- Exercise requirements -
Using the material below, return exactly the lines between the one holding "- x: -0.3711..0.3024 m" and the one holding "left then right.", inclusive, and no others.
□ □ □ □ □
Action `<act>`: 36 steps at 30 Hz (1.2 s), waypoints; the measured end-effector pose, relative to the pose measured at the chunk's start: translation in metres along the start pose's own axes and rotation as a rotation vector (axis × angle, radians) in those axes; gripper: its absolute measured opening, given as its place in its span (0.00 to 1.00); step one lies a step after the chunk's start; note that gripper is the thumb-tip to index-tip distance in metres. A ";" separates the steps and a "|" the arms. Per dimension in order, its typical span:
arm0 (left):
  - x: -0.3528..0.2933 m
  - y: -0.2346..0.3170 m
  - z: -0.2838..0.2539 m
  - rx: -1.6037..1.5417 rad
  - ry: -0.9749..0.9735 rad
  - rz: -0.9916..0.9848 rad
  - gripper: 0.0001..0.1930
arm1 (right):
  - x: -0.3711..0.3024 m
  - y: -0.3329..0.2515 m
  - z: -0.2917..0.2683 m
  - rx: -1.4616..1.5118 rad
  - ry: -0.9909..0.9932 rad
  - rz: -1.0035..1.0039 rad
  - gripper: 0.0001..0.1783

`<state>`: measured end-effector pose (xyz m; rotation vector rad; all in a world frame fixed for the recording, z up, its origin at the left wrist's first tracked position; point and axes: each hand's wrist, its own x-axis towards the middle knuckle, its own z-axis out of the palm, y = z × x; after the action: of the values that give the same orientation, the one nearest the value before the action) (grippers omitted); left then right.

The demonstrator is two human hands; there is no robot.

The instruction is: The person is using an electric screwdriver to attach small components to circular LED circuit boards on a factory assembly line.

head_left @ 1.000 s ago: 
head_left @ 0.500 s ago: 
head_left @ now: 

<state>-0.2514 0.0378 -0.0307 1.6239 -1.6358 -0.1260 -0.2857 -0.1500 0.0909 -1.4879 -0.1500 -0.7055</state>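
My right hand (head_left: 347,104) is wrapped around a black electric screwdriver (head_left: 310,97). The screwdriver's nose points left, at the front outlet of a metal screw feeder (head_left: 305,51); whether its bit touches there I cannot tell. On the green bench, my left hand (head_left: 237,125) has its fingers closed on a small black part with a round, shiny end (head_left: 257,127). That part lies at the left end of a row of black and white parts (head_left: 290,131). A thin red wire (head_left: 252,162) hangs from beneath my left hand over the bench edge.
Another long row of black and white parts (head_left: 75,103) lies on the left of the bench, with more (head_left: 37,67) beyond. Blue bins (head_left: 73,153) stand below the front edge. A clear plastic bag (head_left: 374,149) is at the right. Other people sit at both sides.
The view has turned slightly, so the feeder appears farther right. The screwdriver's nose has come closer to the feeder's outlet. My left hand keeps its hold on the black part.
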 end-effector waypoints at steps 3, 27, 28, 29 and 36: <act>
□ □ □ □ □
- Exercise solution -
  - x: -0.3711..0.3024 m
  - y: -0.3329..0.2515 m
  - z: -0.2917..0.2683 m
  - rx: -1.4616..1.5118 rad
  - ry: -0.9909..0.9932 rad
  - rz: -1.0035..1.0039 rad
  - gripper: 0.0001..0.1783

`<state>`: measured end-effector pose (xyz m; rotation vector rad; all in a world frame fixed for the recording, z up, its origin at the left wrist's first tracked position; point and axes: each hand's wrist, its own x-axis towards the middle knuckle, its own z-axis out of the palm, y = z × x; after the action: of the values that give the same orientation, the one nearest the value before the action) (grippers omitted); left then right.

This is the complete output.